Below code is a full implementation of training process.

In [None]:
import argparse

import gym
import torch
import torch.optim as optim


def run(args):
    # setup
    env = gym.make('Breakout-v0')

    nAction = env.action_space.n
    buffer = ReplayBuffer(args.buffer_size)

    Q = QNet(nAction)
    QTarget = QNet(nAction)

    if args.model_path is not None:
        state_dict = None
        if isLocal:
            state_dict = torch.load(args.model_path, map_location='cpu')
        else:
            state_dict = torch.load(args.model_path)

        Q.load_state_dict(state_dict)
        QTarget.load_state_dict(state_dict)

    Q.train()
    QTarget.eval()

    if not isLocal:
        Q = Q.cuda()
        QTarget = QTarget.cuda()

    opt = optim.Adam(Q.parameters(), lr=args.lr)

    agent = Agent(nAction, Q)
    trainer = Trainer(Q, QTarget, opt, args)

    t = 0
    action = env.action_space.sample()

    for episode in range(args.episode):
        print("episode: %d\n" % (episode + 1))

        observation = env.reset()
        state = torch.cat([preprocess(observation)] * 4, 1)  # initial state
        sum_reward = 0

        # Exploration loop
        done = False
        while not done:
            if isLocal:
                env.render()

            # frame skip
            if t % args.frame_skip == 0:
                action = agent.getAction(state, args.eps)

            # take action and calc next state
            observation, reward, done, _ = env.step(action)
            nextState = torch.cat([state.narrow(1, 1, 3), preprocess(observation)], 1)

            buffer.push(Step(state, action, reward, nextState))
            state = nextState
            sum_reward += reward
            t += 1

            # initial waiting
            if t < args.initial_wait:
                continue

            # update model
            if t % args.train_freq == 0:
                batch = buffer.sample(args.batch)
                trainer.update(batch)

            # update target
            if t % args.target_update_freq == 0:
                QTarget.load_state_dict(Q.state_dict())

        print("  reward %f\n" % sum_reward)

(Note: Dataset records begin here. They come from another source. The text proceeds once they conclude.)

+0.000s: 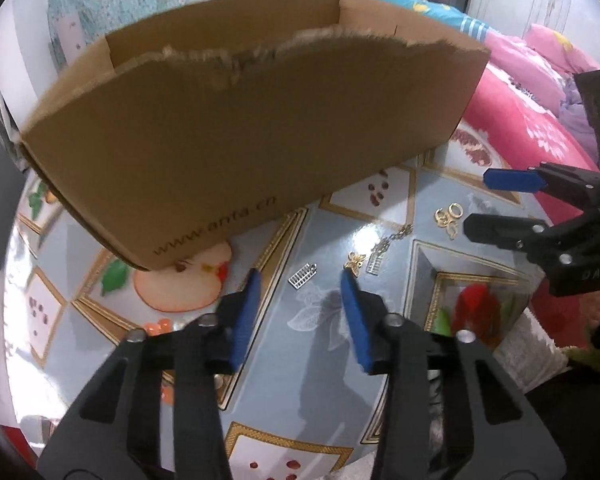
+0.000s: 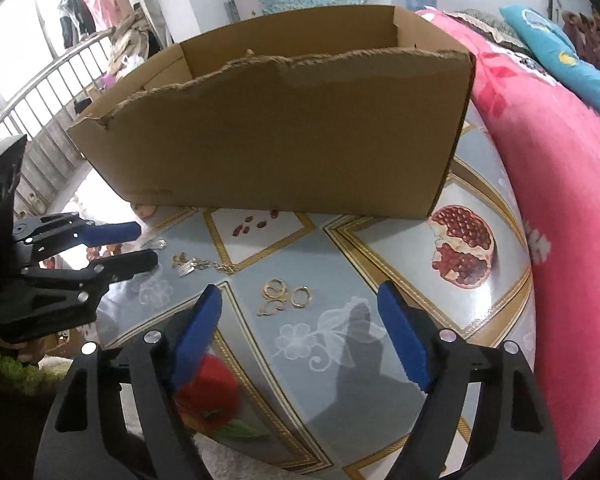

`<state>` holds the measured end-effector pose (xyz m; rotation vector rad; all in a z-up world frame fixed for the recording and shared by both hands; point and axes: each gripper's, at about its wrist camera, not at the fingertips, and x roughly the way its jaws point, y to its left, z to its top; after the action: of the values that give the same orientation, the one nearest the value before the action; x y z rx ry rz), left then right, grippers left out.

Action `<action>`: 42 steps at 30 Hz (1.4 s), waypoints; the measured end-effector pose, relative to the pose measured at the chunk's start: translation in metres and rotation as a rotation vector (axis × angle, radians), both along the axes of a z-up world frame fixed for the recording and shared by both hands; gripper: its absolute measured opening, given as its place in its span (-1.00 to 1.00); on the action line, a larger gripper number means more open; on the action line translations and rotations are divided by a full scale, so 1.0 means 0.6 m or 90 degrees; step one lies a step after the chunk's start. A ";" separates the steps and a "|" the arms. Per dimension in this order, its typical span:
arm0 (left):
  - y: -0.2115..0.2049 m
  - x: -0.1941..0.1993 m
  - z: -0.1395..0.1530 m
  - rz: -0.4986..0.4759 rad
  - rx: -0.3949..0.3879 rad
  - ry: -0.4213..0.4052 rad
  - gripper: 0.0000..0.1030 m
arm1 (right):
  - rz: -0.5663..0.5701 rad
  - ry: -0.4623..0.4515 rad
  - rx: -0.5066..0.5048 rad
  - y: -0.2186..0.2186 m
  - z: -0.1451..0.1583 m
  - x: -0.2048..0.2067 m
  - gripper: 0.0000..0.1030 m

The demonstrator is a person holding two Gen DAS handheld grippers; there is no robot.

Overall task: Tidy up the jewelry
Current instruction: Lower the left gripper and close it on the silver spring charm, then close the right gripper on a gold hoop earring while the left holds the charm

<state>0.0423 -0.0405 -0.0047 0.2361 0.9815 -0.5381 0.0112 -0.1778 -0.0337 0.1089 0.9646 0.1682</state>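
A brown cardboard box with a torn top edge stands on the patterned table; it also shows in the right wrist view. Small jewelry lies in front of it: a silver comb-like piece, a gold butterfly piece, a silver chain and gold hoop earrings. My left gripper is open and empty, just above the silver piece and the butterfly. My right gripper is open and empty, with the gold earrings between its fingertips. Each gripper shows in the other's view, the right and the left.
The table has a glossy cover printed with fruit and gold-framed tiles. A bed with pink and red bedding runs along the table's right side. A railing and window are at the far left.
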 end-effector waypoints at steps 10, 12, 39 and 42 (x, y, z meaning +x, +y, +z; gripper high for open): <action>-0.024 0.007 -0.005 -0.045 0.047 -0.015 -0.65 | -0.005 0.002 0.017 -0.021 -0.007 0.014 0.40; -0.030 0.007 -0.006 -0.053 0.049 -0.014 -0.74 | -0.006 -0.001 0.023 -0.025 -0.007 0.016 0.39; -0.016 0.000 0.013 -0.020 -0.012 -0.030 -0.93 | 0.052 -0.007 -0.013 -0.008 -0.006 0.015 -0.53; -0.019 0.001 0.009 -0.024 -0.017 -0.024 -0.93 | 0.065 -0.003 -0.034 0.000 -0.008 0.018 -0.53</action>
<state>0.0426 -0.0519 0.0008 0.2402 0.9339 -0.5782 0.0218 -0.1777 -0.0386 0.0103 0.9693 0.2367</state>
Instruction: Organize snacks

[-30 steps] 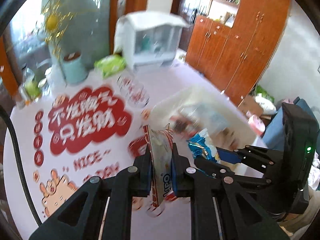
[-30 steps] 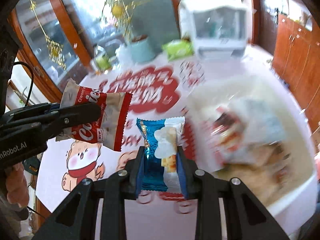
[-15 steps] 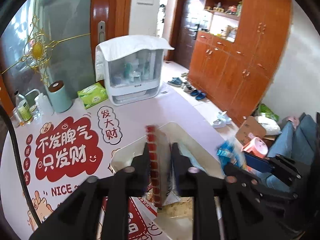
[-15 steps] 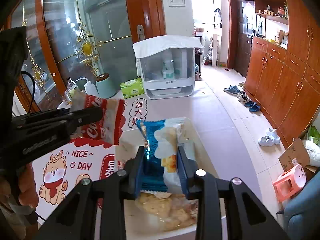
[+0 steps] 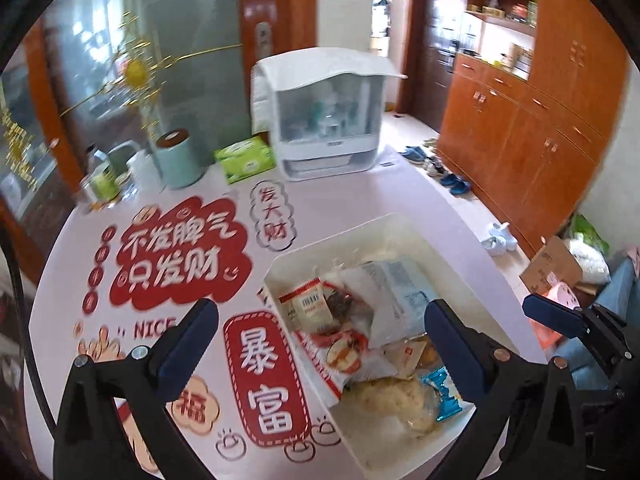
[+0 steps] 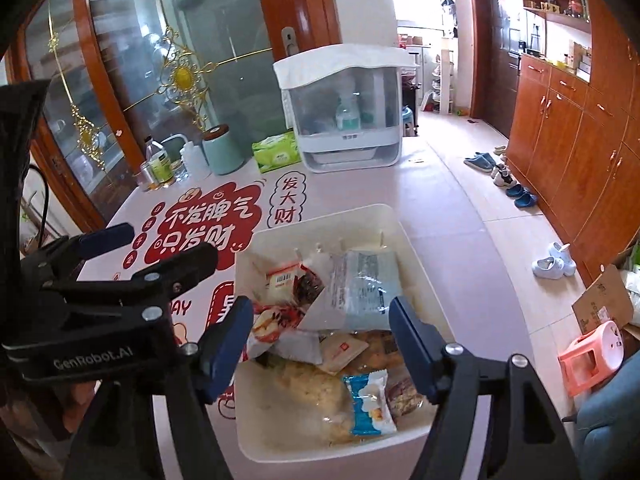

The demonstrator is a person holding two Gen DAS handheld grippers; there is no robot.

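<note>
Left gripper (image 5: 320,340): jaws spread wide, nothing between them; lower centre of the left wrist view, above the near-left part of the bin.
Right gripper (image 6: 320,344): jaws wide apart, empty; lower centre of the right wrist view, over the bin.
White plastic bin (image 6: 384,216): on the counter, centre-right in both views, filled with snack packets.
Blue snack packet (image 6: 370,404): lying in the bin's near end, lower centre of the right wrist view, beside a pale crumbly bag (image 6: 308,396).
Red-and-white packet (image 5: 340,356): in the bin's left side, partly under a clear wrapper (image 5: 396,296).
Counter (image 5: 340,196): pale pink, red Chinese lettering left of the bin.
Far edge, upper centre: white lidded cabinet (image 6: 344,108), green tissue pack (image 6: 276,152), mint canister (image 6: 222,150).
</note>
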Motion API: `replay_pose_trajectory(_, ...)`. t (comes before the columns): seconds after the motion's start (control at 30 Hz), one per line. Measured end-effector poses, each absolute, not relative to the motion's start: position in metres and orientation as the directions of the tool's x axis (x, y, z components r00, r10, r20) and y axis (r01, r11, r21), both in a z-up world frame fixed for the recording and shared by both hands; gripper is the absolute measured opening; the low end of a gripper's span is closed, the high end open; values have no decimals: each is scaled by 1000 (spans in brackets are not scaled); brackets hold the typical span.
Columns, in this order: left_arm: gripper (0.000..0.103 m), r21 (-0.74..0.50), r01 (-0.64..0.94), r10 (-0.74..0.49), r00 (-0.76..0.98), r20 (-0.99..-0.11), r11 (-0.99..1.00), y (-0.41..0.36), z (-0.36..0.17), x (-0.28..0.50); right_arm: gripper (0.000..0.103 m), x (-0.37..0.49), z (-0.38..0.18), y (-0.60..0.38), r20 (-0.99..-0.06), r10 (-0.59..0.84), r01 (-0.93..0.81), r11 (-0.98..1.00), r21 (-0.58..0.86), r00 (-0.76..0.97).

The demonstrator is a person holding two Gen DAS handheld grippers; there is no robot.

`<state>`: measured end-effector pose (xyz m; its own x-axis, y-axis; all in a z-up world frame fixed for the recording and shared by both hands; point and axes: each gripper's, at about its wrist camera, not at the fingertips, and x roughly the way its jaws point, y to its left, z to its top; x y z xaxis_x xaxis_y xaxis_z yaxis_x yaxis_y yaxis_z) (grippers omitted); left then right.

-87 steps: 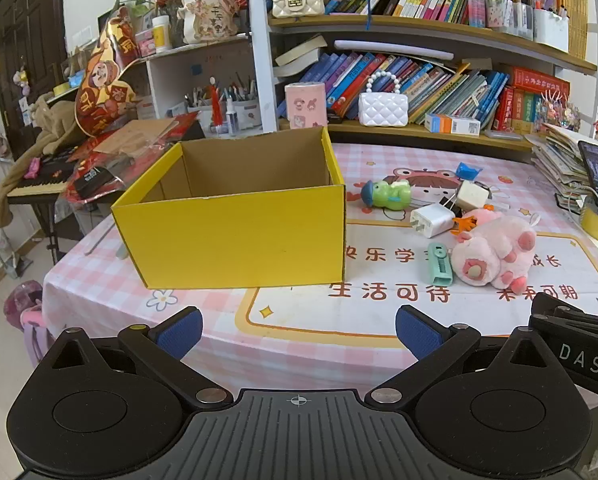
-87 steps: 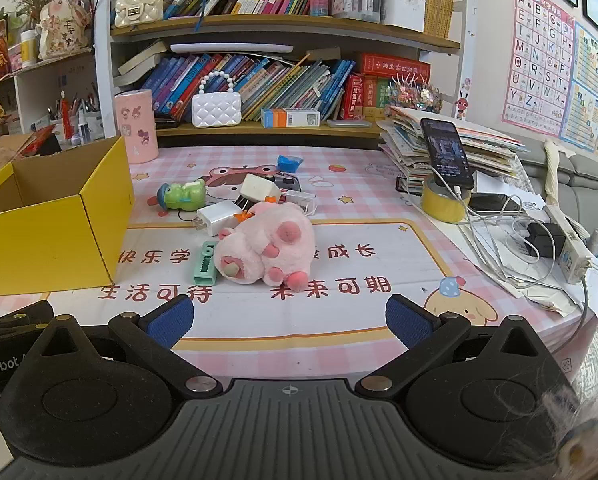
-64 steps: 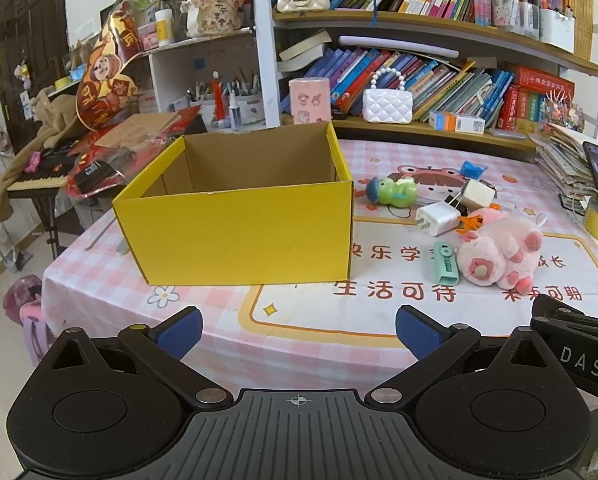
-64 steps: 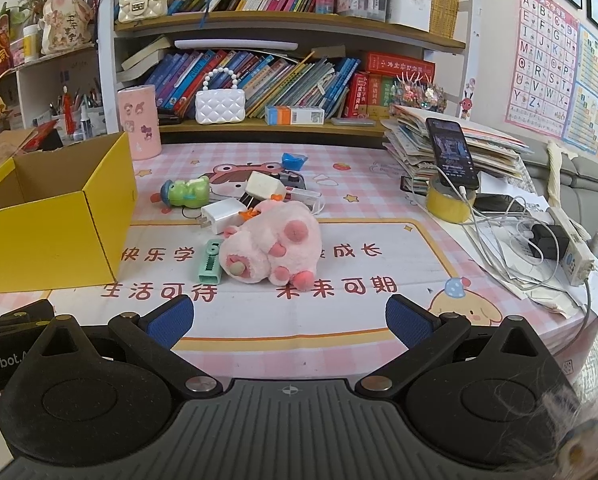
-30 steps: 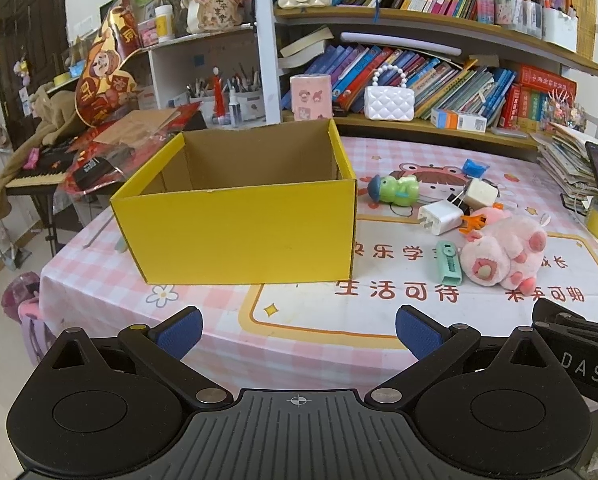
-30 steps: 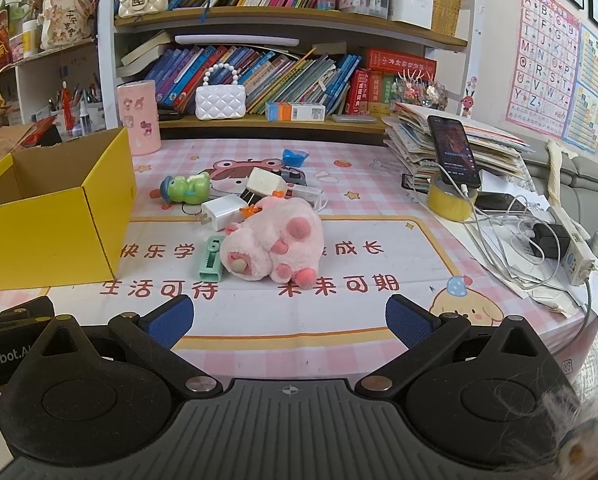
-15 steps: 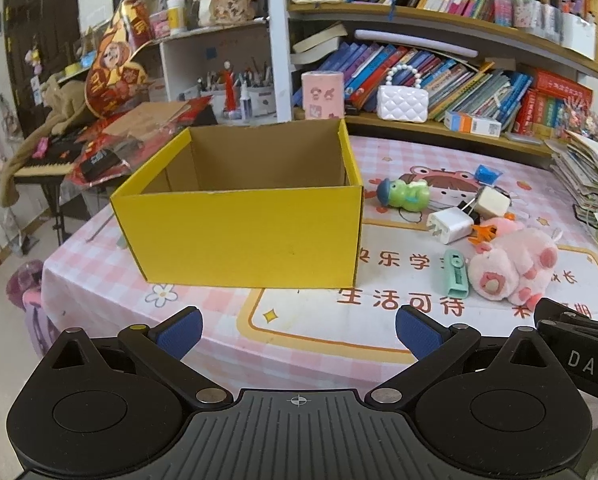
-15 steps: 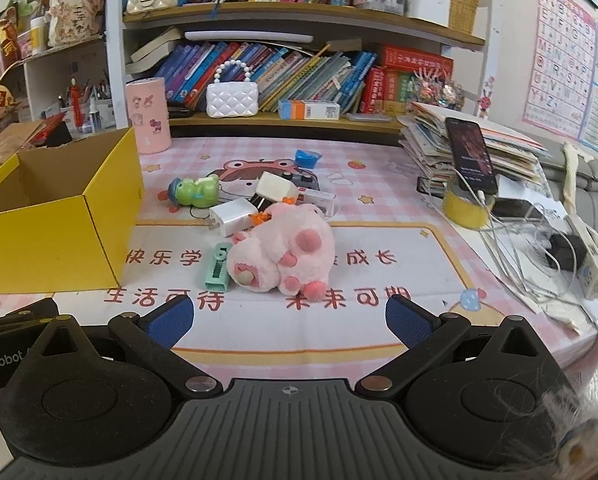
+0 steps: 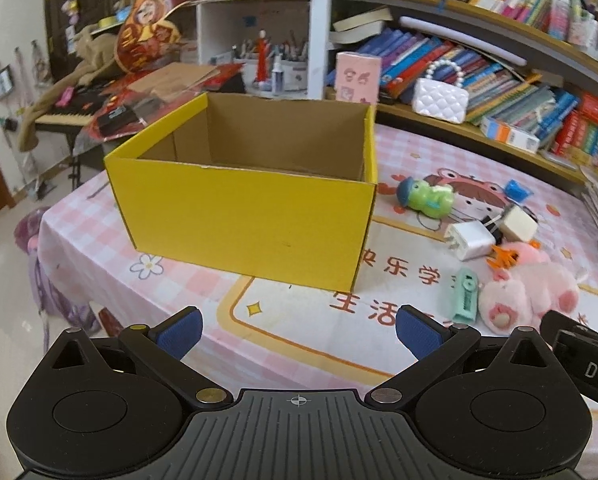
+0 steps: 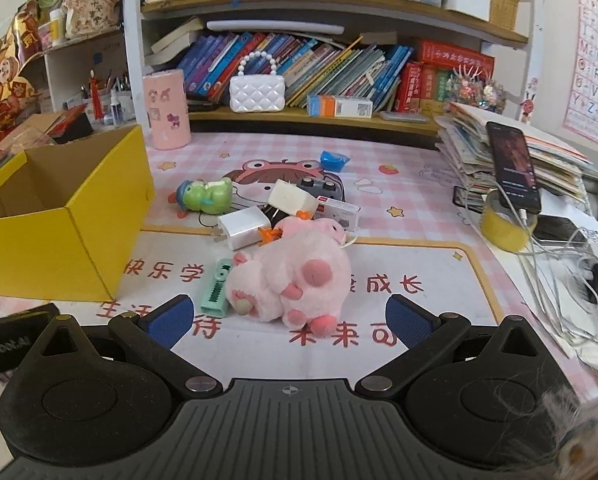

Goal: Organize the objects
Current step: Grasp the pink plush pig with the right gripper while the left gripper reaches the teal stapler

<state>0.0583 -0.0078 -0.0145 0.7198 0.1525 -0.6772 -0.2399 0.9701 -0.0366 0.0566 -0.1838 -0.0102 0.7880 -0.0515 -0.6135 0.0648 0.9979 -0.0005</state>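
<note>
Both grippers are hovering over the near edge of the desk point(image 10: 439, 184), each with its fingers spread wide and nothing between them. The left gripper point(image 9: 297, 330) is facing the yellow box point(image 9: 251, 224), which is sitting open toward the left side of the desk and looking empty as far as its inside is showing. The right gripper point(image 10: 289, 320) is pointing at the loose things lying in a cluster near the middle of the desk, just right of the box. Nearest to it the pink plush pig point(image 10: 295, 276) is lying on its side, with a mint green clip point(image 10: 215, 287) touching its left flank. Behind the pig a white charger point(image 10: 245, 227) and a cream charger point(image 10: 292, 198) are resting against each other, a green toy point(image 10: 206, 195) is lying farther left toward the box, and a small blue piece point(image 10: 333, 160) is sitting toward the far edge. Nothing seems to be in the box yet, so the sorting is probably just starting, with the first pickup in hand. The next move likely calls for the right gripper to drop over the pig, which is soft and bulky, pinch its body without catching the clip, then carry it left over the box wall and let go inside.
</note>
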Motion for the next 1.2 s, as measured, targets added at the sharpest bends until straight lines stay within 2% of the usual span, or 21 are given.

        if episode % args.snapshot_freq == 0:
            torch.save(Q.state_dict(), "results/%d.pth" % (episode + 1))
            print("  model saved")

    torch.save(Q.state_dict(), "results/model.pth")
    env.close()


if __name__ == '__main__':
    parser = argparse.ArgumentParser()
    parser.add_argument('--episode', type=int, default=12000)
    parser.add_argument('--buffer_size', type=int, default=400000)
    parser.add_argument('--train_freq', type=int, default=4)
    parser.add_argument('--initial_wait', type=int, default=20000)
    parser.add_argument('--batch', type=int, default=32)
    parser.add_argument('--target_update_freq', type=int, default=10000)
    parser.add_argument('--lr', type=float, default=0.0003)
    parser.add_argument('--frame_skip', type=int, default=4)
    parser.add_argument('--snapshot_freq', type=int, default=1000)
    parser.add_argument('--eps', type=float, default=0.05)
    parser.add_argument('--gamma', type=float, default=0.99)
    parser.add_argument('--model_path', type=str)

    args = parser.parse_args(args=[])
    run(args)


episode: 1

  reward 1.000000

  model saved
episode: 2

  reward 2.000000

episode: 3

  reward 0.000000

episode: 4

  reward 2.000000

episode: 5

  reward 0.000000

episode: 6

  reward 0.000000

episode: 7

  reward 0.000000

episode: 8

  reward 0.000000

episode: 9



RecursionError: maximum recursion depth exceeded while calling a Python object

## Step 3. Training in remote environment
Once you can confirm that training loop runs correctly in local environment, it's time to train model in remote environment with GPU.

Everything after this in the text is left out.